La principale voie d'initiation dépendante de la coiffe m7G en 5' des ARNm et du facteur d'initiation de la traduction 4E (eIF4E) liant la coiffe qui, en s’assemblant avec les protéines eIF4G et eIF4A, forme le complexe de liaison à la coiffe, nécessaire pour le chargement de la sous-unité ribosomique 40S.

Chez les mammifères, l'initiation de la traduction dépendante de la coiffe est sous le contrôle négatif des protéines de liaison à l'eIF4E (4E-BP), qui interagissent avec l'eIF4E et bloquent le recrutement de la sous-unité ribosomique 40S sur l'ARNm. TOR inactive les 4E-BP en les phosphorylant, ce qui permet de stimuler de manière globale la traduction pour favoriser la croissance, la prolifération et la survie cellulaire.
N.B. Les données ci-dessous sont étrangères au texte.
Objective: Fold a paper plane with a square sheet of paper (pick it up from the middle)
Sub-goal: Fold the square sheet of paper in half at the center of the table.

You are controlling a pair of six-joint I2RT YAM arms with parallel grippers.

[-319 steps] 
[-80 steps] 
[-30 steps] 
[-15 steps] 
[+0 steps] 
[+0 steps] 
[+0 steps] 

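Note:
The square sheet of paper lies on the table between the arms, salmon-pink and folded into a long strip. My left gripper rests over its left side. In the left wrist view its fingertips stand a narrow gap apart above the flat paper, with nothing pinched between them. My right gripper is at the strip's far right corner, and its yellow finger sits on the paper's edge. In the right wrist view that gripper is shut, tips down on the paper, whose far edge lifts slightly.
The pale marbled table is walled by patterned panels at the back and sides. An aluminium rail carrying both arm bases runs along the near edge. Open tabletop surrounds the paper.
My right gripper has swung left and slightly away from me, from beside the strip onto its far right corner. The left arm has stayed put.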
Ainsi, la dérégulation de la voie mTOR est souvent associée à une synthèse protéique incontrôlée, conduisant à diverses maladies chez l’Homme.
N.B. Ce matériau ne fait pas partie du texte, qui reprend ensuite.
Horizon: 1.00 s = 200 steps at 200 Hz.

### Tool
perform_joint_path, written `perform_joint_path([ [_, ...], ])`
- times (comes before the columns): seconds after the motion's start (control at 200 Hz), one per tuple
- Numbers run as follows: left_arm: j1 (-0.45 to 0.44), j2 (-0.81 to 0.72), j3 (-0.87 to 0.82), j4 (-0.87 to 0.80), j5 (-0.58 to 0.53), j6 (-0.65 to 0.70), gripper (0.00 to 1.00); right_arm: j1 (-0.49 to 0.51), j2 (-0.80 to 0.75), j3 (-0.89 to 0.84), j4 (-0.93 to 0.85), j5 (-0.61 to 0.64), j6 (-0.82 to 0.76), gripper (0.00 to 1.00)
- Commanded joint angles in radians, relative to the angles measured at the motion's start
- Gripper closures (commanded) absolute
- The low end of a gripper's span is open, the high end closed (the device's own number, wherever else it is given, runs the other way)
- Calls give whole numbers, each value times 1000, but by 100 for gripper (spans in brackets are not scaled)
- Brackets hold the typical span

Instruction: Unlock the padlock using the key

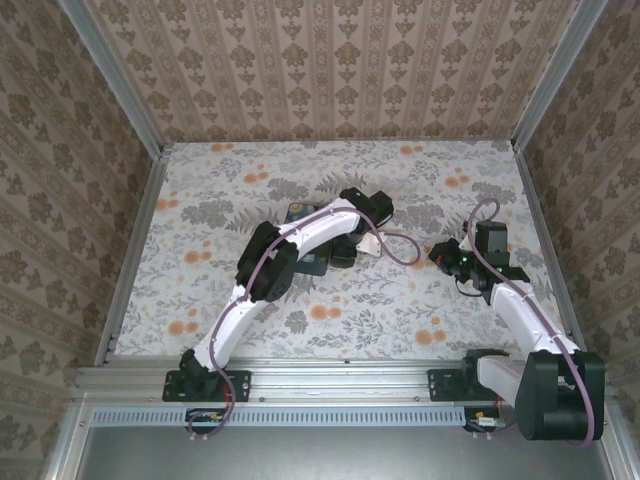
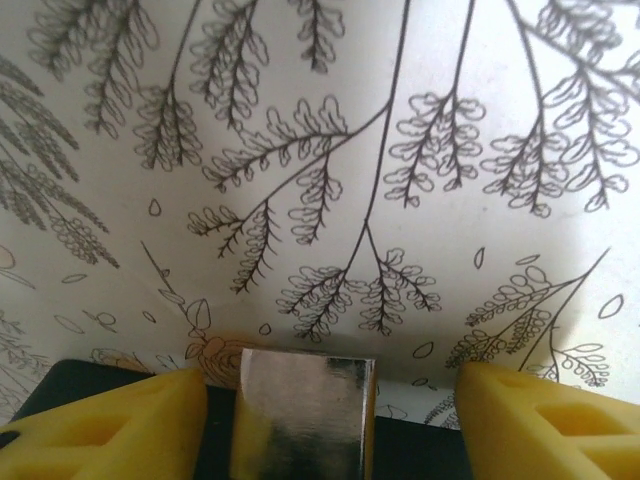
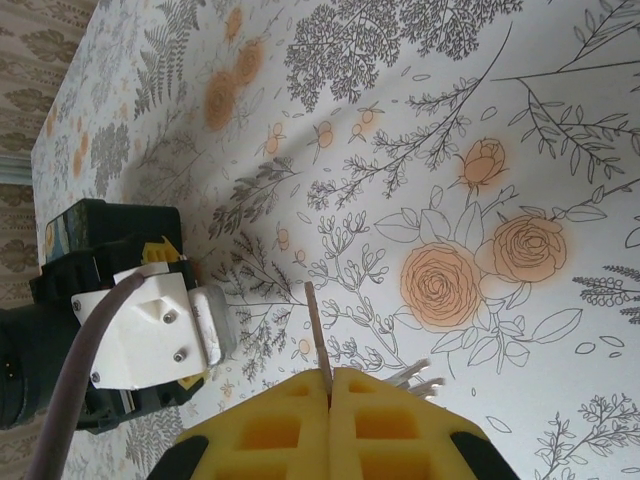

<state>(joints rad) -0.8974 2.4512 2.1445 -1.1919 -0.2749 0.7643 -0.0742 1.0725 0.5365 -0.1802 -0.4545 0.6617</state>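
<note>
On flower-printed cloth (image 3: 480, 120), yellow right fingers (image 3: 270, 430) pinch the thin flat key (image 3: 318, 335)

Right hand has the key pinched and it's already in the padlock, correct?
Not quite. The right hand does have the key pinched, but the key is not in the padlock. The right wrist view shows the blade out over the floral table cover, well apart from the padlock.
</note>
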Motion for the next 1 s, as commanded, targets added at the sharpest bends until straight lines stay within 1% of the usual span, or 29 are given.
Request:
perform_joint_path([
  [0.0, 22, 35, 28, -69, -27, 12, 35, -6, 13, 26, 20, -39, 0, 100],
  [0.075, 26, 35, 29, -73, -23, 10, 38, -7, 18, 31, 17, -42, -2, 100],
  [0.165, 33, 35, 34, -76, -3, 3, 51, -6, 21, 38, 13, -49, -6, 100],
  [0.23, 33, 34, 44, -86, 3, -5, 57, -6, 20, 44, 5, -51, -10, 100],
  [0.35, 37, 18, 61, -89, 13, -28, 65, -6, 17, 57, -23, -55, -47, 100],
  [0.415, 40, -9, 58, -77, 28, -39, 67, -6, 17, 70, -50, -55, -77, 100],
  [0.57, 54, -132, -15, 9, 79, -53, 69, -6, 6, 83, -65, -74, -87, 100],
  [0.665, 68, -214, -50, 48, 140, -67, 71, -5, 0, 90, -65, -78, -83, 100],
  [0.86, 74, -366, -139, 111, 207, -74, 72, -3, -2, 99, -59, -84, -77, 100],
  [0.995, 81, -478, -217, 160, 296, -105, 72, 5, -5, 111, -59, -93, -71, 100],
])
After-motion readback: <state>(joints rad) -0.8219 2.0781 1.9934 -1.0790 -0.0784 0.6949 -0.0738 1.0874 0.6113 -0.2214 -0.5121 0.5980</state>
Chez les plantes, le rôle de TOR dans l'initiation de la traduction dépendante de la coiffe reste flou en raison de l'absence d'orthologues de 4E-BP. Inspirés par les larges possibilités de TOR, les scientifiques ont mené des recherches en utilisant des méthodes de génétique et de biologie moléculaire, et ont découvert chez la plante modèle Arabidopsis thaliana un ensemble de protéines capables d'exercer des fonctions suppressives similaires à celles des 4E-BP chez l’Homme. Ces 4E-BP-like (4EBP1/4EBP2) non conventionnelles participent au contrôle global de la traduction chez les plantes.
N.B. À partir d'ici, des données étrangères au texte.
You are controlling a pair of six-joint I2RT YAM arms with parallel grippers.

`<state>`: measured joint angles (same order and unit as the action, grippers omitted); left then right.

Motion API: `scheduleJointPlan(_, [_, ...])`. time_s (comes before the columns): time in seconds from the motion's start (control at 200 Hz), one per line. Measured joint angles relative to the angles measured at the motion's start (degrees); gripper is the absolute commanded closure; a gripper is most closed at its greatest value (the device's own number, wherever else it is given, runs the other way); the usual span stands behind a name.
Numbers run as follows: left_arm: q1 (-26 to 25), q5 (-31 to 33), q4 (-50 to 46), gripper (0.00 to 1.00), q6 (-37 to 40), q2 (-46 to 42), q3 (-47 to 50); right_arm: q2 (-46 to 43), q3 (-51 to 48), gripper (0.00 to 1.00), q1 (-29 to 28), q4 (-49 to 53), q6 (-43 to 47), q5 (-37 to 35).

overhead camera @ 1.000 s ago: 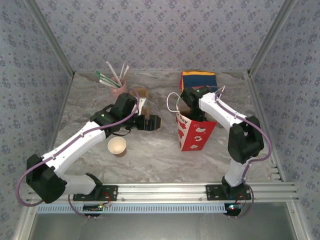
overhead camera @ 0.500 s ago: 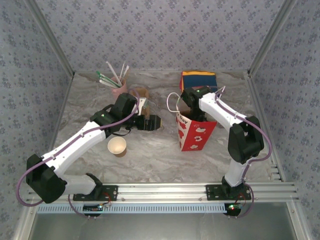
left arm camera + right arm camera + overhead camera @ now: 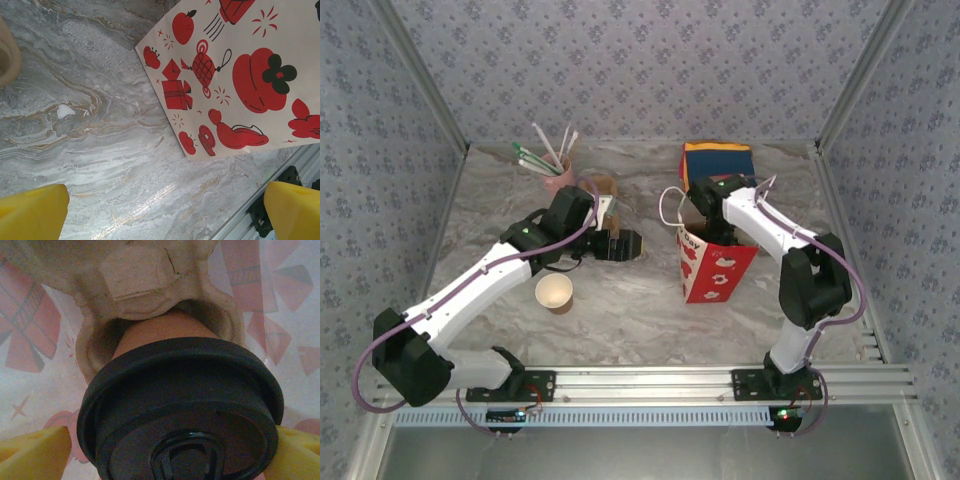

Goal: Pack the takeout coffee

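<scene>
Two yellow fingers point(image 3: 30, 452) of the right gripper point(image 3: 165, 450) stand spread wide, one on each side of the takeout coffee point(image 3: 180, 390). They straddle its black lid rather than pinch it, and a sliver of bag shows between the left finger and the rim. The cup's long axis runs in line with the gripper, lid towards the wrist. Its tan base sits in a hollow of a moulded pulp tray point(image 3: 135, 275) inside the red-and-white printed paper bag point(image 3: 715, 270). The left gripper point(image 3: 164, 210), equally spread and empty, hangs over the marble table point(image 3: 75, 125) left of the bag, so the right arm is nearer. The bag's lettering is too small to read, and no writing shows on the lid.
</scene>
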<state>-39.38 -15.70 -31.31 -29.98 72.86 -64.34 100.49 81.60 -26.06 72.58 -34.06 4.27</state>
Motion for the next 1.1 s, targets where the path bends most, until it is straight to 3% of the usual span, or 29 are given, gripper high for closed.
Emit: scheduleJointPlan(1.099, [0.0,-0.13,0.0,0.0,0.0,0.44,0.0,-0.74,-0.85,0.04,1.36,-0.17,0.04,-0.66])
De plus, les scientifiques mettent en évidence plusieurs propriétés non canoniques et encore inconnues des 4EBP d'Arabidopsis. Le motif de liaison à l'eIF4E chez les mammifères commence par la tyrosine et est situé au milieu des 4E-BP, tandis qu'il apparaît à l'extrémité N-terminale des 4EBP chez les plantes, débutant par la phénylalanine, la tyrosine ou la leucine. Les auteurs se sont également demandés comment TOR phosphoryle les 4EBP alors qu’elles sont incapables d'interagir avec RAPTOR, le coactivateur de TOR, nécessaire à la phosphorylation chez les mammifères. Ils ont ainsi découvert que TOR peut interagir directement avec les 4EBP pour les phosphoryler.

De plus, il a été démontré que les 4EBP phosphorylées sont chargées sur les sous-unités 60S des ribosomes, qui servent de plateforme pour leur rétention dans les polysomes. Une fois que TOR est inactivé, les 4EBP sont déphosphorylées, dissociées des 60S, et transloquées vers la coiffe des ARNm via leur liaison à eIF4E pour bloquer l'initiation de la traduction. Ainsi, TOR régule l'activité des 4EBP par le biais d'événements de phosphorylation et d'échanges dynamiques entre les complexes ribosomiques et non ribosomiques dans le cytoplasme.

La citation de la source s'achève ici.